Task prompt >>
Go through the records below and show every line with the string "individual".
Content starts
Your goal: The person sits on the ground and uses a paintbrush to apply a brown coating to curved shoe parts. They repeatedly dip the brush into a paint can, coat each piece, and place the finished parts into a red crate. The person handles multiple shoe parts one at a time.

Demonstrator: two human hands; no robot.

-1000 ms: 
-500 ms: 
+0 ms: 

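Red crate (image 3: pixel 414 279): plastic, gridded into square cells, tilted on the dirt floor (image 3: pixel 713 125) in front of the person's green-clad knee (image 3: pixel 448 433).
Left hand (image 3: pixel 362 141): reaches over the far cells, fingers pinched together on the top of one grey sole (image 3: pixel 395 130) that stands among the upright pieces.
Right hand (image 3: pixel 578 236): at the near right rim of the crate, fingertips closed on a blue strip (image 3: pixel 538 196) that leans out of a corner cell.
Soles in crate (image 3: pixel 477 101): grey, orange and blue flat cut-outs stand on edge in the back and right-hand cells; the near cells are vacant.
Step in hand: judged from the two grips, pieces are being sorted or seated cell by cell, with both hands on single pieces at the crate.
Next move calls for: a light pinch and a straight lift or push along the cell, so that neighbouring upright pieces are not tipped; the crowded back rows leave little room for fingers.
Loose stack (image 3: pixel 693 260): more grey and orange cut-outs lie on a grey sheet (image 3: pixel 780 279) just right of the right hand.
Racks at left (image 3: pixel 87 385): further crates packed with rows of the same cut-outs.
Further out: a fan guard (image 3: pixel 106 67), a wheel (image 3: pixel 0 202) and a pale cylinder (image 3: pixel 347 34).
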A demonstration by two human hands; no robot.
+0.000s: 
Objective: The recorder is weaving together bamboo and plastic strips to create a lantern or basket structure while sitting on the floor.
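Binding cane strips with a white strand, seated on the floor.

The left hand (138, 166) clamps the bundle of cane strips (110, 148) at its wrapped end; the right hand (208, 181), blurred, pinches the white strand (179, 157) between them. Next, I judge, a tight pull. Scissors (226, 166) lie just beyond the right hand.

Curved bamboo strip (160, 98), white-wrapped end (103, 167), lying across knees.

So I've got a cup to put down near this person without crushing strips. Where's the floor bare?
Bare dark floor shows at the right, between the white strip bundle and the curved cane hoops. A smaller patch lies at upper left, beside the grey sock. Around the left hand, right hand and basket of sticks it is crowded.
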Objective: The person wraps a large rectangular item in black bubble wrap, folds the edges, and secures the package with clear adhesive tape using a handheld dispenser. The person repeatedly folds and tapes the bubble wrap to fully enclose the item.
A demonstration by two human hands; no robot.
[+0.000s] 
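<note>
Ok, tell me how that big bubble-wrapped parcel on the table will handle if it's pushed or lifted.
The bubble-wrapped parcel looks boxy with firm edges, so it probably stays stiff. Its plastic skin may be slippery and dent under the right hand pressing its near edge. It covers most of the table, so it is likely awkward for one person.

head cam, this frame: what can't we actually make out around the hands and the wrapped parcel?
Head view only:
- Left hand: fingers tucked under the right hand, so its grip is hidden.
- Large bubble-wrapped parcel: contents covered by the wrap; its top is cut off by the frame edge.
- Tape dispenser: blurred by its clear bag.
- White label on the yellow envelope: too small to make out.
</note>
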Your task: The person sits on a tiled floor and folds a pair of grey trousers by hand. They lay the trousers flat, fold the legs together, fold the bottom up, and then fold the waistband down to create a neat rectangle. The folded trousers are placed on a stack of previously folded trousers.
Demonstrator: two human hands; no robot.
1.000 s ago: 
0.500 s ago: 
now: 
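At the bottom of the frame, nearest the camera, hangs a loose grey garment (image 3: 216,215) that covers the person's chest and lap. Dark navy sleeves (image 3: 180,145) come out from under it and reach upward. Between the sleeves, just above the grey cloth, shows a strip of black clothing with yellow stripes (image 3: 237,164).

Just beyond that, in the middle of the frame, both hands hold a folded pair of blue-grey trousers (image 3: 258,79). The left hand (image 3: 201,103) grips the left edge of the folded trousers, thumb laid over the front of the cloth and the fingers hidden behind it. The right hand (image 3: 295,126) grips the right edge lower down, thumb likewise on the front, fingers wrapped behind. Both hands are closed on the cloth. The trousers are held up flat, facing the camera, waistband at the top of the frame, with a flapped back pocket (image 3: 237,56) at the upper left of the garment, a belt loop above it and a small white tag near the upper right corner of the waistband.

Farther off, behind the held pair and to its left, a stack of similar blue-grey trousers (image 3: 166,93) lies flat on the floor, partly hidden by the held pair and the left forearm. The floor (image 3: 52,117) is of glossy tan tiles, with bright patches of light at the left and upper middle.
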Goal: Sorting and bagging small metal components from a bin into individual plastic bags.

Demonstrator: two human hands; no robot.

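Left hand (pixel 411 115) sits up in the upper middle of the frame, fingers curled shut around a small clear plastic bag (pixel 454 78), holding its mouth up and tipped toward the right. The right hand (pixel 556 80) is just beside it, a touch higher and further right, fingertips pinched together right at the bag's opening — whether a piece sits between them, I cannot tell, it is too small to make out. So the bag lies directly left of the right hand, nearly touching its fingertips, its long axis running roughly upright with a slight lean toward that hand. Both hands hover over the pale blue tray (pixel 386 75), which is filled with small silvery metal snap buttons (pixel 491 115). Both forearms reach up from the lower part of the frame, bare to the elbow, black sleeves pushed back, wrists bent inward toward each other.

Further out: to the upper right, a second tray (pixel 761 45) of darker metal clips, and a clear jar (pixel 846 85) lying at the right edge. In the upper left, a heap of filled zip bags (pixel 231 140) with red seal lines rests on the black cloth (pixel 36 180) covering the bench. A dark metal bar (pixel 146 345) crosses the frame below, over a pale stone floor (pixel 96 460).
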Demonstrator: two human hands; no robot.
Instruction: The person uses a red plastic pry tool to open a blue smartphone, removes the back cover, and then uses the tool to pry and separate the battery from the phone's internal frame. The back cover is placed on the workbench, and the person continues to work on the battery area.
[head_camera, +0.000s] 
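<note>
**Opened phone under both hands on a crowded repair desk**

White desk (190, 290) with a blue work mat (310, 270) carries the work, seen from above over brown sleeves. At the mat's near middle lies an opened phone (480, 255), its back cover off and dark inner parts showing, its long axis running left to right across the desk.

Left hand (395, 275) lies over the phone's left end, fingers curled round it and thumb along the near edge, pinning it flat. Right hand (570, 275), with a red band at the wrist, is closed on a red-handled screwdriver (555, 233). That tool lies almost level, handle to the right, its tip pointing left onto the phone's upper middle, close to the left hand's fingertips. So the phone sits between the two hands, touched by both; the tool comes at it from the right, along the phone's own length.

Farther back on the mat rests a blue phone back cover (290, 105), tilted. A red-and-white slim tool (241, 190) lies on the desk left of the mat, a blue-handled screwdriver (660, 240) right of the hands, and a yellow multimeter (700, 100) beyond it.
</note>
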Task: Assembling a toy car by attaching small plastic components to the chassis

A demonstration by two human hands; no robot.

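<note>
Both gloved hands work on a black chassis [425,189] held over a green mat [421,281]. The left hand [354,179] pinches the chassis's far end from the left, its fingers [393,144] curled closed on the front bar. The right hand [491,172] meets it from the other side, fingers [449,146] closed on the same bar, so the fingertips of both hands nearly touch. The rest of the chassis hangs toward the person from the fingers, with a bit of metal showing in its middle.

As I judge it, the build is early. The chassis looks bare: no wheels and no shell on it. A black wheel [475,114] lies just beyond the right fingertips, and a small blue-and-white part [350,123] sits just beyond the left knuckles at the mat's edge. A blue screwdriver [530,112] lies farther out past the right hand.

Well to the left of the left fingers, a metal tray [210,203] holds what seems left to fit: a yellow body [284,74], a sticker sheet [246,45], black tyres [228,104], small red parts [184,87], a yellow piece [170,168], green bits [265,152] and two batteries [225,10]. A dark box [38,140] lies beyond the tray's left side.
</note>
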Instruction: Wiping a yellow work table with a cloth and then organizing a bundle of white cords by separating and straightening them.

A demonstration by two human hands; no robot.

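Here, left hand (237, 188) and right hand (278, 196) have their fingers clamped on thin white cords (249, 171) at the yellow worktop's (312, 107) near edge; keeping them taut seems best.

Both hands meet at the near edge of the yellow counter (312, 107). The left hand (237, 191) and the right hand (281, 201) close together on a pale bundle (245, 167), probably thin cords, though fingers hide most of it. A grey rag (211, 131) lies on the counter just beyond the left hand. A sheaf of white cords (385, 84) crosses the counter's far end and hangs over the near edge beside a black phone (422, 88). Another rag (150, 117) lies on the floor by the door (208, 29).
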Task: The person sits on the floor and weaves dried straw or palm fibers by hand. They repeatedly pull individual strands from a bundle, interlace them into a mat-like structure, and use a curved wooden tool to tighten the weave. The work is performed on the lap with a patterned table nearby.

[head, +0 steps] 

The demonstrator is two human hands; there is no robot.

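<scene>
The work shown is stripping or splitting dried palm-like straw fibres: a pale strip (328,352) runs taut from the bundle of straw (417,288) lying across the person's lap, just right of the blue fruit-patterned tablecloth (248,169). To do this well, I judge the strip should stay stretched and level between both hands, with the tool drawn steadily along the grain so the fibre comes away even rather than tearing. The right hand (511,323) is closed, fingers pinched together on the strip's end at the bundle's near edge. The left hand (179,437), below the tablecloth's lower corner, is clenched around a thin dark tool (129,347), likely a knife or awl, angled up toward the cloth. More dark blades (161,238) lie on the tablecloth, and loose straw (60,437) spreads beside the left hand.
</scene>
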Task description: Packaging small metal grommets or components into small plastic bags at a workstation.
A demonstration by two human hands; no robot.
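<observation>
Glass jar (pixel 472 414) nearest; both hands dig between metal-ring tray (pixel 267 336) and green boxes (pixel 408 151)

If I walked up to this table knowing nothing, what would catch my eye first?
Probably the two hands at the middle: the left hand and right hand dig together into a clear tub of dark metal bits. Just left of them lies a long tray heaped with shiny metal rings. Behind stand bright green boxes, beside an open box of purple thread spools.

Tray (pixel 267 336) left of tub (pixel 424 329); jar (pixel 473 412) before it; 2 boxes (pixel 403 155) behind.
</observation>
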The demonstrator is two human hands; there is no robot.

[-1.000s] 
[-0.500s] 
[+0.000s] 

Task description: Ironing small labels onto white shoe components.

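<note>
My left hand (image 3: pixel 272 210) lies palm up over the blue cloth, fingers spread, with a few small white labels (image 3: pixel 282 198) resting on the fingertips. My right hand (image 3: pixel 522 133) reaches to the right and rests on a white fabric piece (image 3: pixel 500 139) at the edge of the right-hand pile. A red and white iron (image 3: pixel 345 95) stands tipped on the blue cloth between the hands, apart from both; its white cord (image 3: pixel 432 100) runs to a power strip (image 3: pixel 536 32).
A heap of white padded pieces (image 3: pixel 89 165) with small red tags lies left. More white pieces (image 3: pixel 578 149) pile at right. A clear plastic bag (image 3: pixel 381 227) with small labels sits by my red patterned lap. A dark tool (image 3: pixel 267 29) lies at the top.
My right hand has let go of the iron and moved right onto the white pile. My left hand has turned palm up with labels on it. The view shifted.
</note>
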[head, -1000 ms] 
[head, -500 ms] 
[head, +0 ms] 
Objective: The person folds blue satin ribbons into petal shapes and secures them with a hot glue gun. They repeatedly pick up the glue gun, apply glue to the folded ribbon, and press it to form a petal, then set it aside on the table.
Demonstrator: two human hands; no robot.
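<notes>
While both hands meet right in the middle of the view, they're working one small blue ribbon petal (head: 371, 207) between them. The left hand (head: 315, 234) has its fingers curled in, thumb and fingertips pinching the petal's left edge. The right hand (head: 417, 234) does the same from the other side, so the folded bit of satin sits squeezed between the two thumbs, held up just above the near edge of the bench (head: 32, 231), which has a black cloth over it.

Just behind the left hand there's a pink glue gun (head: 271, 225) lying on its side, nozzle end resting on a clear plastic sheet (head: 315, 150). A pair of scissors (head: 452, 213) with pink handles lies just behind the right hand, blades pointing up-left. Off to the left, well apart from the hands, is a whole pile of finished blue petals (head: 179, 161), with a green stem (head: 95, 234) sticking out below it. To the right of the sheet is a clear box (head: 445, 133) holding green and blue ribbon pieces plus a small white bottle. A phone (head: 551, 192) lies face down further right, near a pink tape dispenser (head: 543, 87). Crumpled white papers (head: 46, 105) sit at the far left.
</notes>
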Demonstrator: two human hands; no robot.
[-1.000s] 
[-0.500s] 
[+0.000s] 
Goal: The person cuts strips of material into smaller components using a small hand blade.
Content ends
Your solution >>
Goal: Sorting and bagging small metal components from a bin into individual plastic bags.
Task: The person sits on the floor and weaves dried straw or palm fibers by hand. They repeatedly pull individual strands from a bundle, interlace them into a mat-like structure, and use a curved wooden tool to tighten the weave. The work is performed on the lap with a patterned table nearby.

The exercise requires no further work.